__Goal of the exercise__
The listing below must be returned in full and unchanged, without the images it carries.

*** Begin section ***

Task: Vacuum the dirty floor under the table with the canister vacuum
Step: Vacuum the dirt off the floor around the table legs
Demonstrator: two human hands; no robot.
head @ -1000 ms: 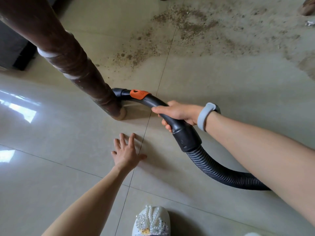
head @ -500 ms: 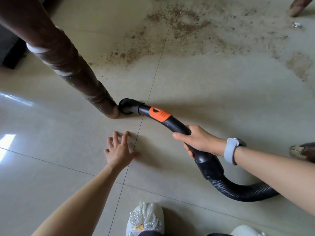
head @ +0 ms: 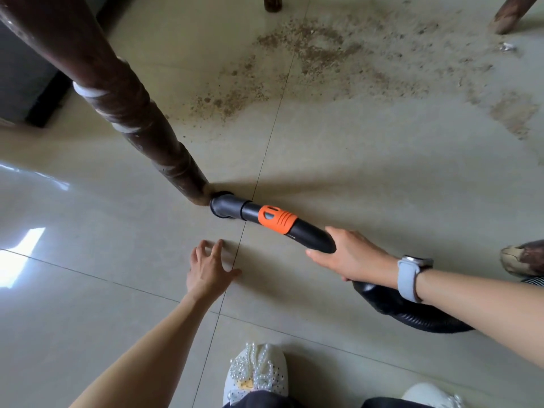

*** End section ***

__Written solution__
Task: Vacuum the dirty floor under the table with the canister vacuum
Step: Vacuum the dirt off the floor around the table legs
Demonstrator: two human hands; no robot.
head @ -1000 ms: 
head @ -500 ms: 
head @ +0 ms: 

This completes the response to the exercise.